- YOUR OBJECTIVE
Every line from the one containing "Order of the" to the final line of the material below must be reproduced exactly; leave out all other lines.

(INFORMATION SUPPLIED Opens)

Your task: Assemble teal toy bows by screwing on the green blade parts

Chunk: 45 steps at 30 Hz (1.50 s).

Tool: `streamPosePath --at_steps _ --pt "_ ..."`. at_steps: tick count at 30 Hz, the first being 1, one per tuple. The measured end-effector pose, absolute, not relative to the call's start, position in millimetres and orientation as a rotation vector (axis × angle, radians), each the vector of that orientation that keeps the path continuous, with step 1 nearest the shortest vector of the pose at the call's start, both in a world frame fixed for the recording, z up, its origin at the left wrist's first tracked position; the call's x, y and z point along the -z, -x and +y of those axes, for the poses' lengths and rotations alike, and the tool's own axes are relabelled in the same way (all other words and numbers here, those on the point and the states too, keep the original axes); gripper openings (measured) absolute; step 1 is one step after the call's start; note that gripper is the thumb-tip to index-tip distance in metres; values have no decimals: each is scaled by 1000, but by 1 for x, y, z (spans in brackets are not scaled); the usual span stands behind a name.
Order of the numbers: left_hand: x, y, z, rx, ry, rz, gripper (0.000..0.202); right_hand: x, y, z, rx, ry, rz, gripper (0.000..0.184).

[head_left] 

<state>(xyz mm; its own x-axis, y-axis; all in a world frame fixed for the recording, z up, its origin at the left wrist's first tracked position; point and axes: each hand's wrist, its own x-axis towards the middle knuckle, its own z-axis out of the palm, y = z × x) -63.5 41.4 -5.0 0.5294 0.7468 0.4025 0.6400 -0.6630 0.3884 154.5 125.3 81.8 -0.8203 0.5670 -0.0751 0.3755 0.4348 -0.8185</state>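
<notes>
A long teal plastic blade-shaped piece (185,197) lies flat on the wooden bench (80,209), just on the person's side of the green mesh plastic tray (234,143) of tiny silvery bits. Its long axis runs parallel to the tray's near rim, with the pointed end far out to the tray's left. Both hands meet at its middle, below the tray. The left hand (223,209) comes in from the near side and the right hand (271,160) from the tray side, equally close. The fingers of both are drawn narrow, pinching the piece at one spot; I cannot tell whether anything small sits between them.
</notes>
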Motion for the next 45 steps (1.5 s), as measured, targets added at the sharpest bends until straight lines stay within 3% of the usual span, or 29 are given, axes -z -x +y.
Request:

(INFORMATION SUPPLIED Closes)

- COMPLETED EXERCISE
Order of the numbers: left_hand: x, y, z, rx, ry, rz, gripper (0.000..0.202); right_hand: x, y, z, rx, ry, rz, gripper (0.000..0.184).

[head_left] 

<state>(xyz mm; its own x-axis, y-axis; all in a world frame fixed for the recording, z up, its origin at the left wrist's first tracked position; point and axes: each hand's wrist, its own x-axis towards the middle knuckle, its own z-axis out of the palm, y = z × x) -63.5 41.4 -5.0 0.5294 0.7468 0.4025 0.6400 -0.6630 0.3884 154.5 125.3 81.8 -0.8203 0.5670 -0.0751 0.3755 0.4348 -0.8185</state>
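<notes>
A long teal plastic blade-shaped piece (185,197) lies flat on the wooden bench (80,209), just on the person's side of the green mesh plastic tray (234,143) of tiny silvery bits. Its long axis runs parallel to the tray's near rim, with the pointed end far out to the tray's left. Both hands meet at its middle, below the tray. The left hand (223,209) comes in from the near side and the right hand (271,160) from the tray side, equally close. The fingers of both are drawn narrow, pinching the piece at one spot; I cannot tell whether anything small sits between them.
</notes>
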Motion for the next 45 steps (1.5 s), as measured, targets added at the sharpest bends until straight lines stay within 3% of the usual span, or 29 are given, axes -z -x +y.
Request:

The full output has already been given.